Find "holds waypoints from" and "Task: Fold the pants" in the records below. Copy the lines holding them and every line between, exactly, and no others.
Start of EXTRACTED INFORMATION
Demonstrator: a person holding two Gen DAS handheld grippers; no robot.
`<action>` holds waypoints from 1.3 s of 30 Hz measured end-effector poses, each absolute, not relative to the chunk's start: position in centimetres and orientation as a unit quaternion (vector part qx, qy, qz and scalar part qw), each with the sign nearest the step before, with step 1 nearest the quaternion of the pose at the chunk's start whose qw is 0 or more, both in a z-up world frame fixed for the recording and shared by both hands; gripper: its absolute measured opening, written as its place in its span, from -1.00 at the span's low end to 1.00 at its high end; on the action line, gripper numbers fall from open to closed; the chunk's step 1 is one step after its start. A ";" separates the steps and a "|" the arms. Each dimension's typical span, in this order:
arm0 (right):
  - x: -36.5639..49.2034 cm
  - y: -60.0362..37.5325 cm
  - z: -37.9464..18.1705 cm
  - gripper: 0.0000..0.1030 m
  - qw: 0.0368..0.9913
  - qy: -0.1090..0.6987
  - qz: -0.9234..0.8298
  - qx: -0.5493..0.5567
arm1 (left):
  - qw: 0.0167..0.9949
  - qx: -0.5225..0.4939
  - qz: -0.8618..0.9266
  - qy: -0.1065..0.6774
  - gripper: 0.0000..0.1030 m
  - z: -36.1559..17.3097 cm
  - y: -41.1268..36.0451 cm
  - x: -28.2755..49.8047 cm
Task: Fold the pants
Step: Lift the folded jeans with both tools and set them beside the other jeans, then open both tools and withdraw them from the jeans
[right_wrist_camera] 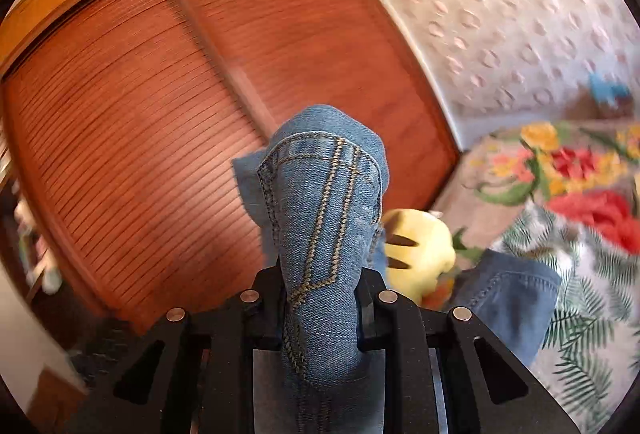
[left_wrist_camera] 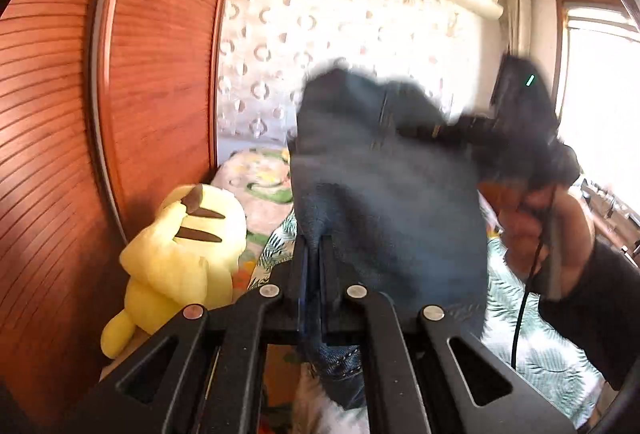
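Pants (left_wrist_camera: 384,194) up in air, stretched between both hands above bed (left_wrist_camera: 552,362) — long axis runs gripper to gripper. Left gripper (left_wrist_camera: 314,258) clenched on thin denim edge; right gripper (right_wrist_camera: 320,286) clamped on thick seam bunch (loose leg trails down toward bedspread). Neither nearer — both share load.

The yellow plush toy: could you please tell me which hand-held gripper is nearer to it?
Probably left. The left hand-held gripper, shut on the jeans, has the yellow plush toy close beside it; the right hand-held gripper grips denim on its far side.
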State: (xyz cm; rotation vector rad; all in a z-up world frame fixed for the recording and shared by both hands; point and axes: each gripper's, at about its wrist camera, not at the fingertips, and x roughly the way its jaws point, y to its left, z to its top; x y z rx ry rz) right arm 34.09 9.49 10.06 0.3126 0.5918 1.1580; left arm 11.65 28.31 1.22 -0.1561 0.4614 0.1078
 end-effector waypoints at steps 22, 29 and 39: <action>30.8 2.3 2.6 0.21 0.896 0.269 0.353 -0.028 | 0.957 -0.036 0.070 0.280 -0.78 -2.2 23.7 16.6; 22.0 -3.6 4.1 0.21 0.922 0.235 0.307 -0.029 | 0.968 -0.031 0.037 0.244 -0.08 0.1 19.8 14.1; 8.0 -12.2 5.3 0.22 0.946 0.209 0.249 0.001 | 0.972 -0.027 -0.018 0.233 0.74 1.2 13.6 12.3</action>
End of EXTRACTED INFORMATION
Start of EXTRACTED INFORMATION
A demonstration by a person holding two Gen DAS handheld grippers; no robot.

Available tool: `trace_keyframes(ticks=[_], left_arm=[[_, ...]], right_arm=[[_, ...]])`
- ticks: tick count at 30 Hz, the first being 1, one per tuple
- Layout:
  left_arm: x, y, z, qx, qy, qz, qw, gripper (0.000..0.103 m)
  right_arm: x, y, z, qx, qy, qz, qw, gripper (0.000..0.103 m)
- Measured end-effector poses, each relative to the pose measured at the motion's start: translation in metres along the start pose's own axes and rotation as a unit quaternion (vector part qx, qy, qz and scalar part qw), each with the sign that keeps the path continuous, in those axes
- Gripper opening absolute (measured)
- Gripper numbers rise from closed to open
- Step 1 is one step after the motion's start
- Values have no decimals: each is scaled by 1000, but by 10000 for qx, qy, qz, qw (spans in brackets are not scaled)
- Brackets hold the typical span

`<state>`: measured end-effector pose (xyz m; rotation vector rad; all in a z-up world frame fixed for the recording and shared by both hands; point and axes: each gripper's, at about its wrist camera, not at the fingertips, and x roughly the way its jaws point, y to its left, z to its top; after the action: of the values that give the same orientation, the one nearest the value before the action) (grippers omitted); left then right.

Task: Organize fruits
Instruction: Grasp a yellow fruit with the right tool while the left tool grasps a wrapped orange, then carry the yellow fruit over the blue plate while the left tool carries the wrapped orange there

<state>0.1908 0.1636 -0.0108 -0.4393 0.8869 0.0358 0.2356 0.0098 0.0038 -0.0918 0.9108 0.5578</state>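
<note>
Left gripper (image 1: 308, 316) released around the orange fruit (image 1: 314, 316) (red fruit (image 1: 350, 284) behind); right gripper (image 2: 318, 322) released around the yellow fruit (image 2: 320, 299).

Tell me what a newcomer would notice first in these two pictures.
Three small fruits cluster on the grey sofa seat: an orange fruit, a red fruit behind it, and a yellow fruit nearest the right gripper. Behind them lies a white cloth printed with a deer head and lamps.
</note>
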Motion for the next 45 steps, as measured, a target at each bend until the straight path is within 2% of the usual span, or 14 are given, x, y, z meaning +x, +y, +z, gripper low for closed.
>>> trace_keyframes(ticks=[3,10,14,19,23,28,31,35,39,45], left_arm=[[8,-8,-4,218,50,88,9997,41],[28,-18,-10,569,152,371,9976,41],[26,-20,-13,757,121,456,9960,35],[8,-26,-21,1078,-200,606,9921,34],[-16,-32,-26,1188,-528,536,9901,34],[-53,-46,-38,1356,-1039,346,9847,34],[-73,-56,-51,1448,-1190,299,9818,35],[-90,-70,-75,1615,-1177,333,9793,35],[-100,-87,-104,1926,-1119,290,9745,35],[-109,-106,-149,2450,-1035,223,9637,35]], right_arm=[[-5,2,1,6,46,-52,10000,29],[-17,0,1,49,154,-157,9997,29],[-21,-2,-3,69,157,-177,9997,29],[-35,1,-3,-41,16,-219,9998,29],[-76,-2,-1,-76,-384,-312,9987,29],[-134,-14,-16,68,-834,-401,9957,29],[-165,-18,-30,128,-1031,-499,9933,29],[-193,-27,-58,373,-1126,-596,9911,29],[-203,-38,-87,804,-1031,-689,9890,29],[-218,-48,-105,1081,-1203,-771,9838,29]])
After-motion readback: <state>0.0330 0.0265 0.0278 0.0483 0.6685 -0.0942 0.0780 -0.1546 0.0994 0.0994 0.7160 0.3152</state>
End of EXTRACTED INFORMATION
- **EXERCISE SOLUTION**:
`<action>` holds waypoints from 1.3 s of 30 Hz measured end-effector poses, each absolute, not relative to the chunk's start: position in centimetres and orientation as a unit quaternion (vector part qx, qy, qz and scalar part qw), each with the sign nearest the step before, with step 1 nearest the quaternion of the pose at the chunk's start whose qw is 0 or more, both in a z-up world frame fixed for the recording and shared by both hands; gripper: its absolute measured opening, written as its place in its span, from -1.00 at the span's low end to 1.00 at its high end; on the action line, gripper numbers fall from open to closed; the chunk's step 1 is one step after its start. A ";" separates the steps and a "|" the arms. Each dimension's typical span, in this order:
arm0 (right):
  - x: -36.5639..49.2034 cm
  - y: -60.0362..37.5325 cm
  - z: -37.9464..18.1705 cm
  - gripper: 0.0000..0.1030 m
  - qw: 0.0368..0.9913
  - qy: -0.1090..0.6987
  - qz: -0.9234..0.8298
  - qx: -0.5493..0.5567
arm1 (left):
  - qw: 0.0167..0.9949
  - qx: -0.5225..0.4939
  - qz: -0.8618..0.9266
  - qy: -0.1065..0.6774
  - gripper: 0.0000..0.1030 m
  - z: -36.1559..17.3097 cm
  - y: -41.1268..36.0451 cm
  - x: -28.2755..49.8047 cm
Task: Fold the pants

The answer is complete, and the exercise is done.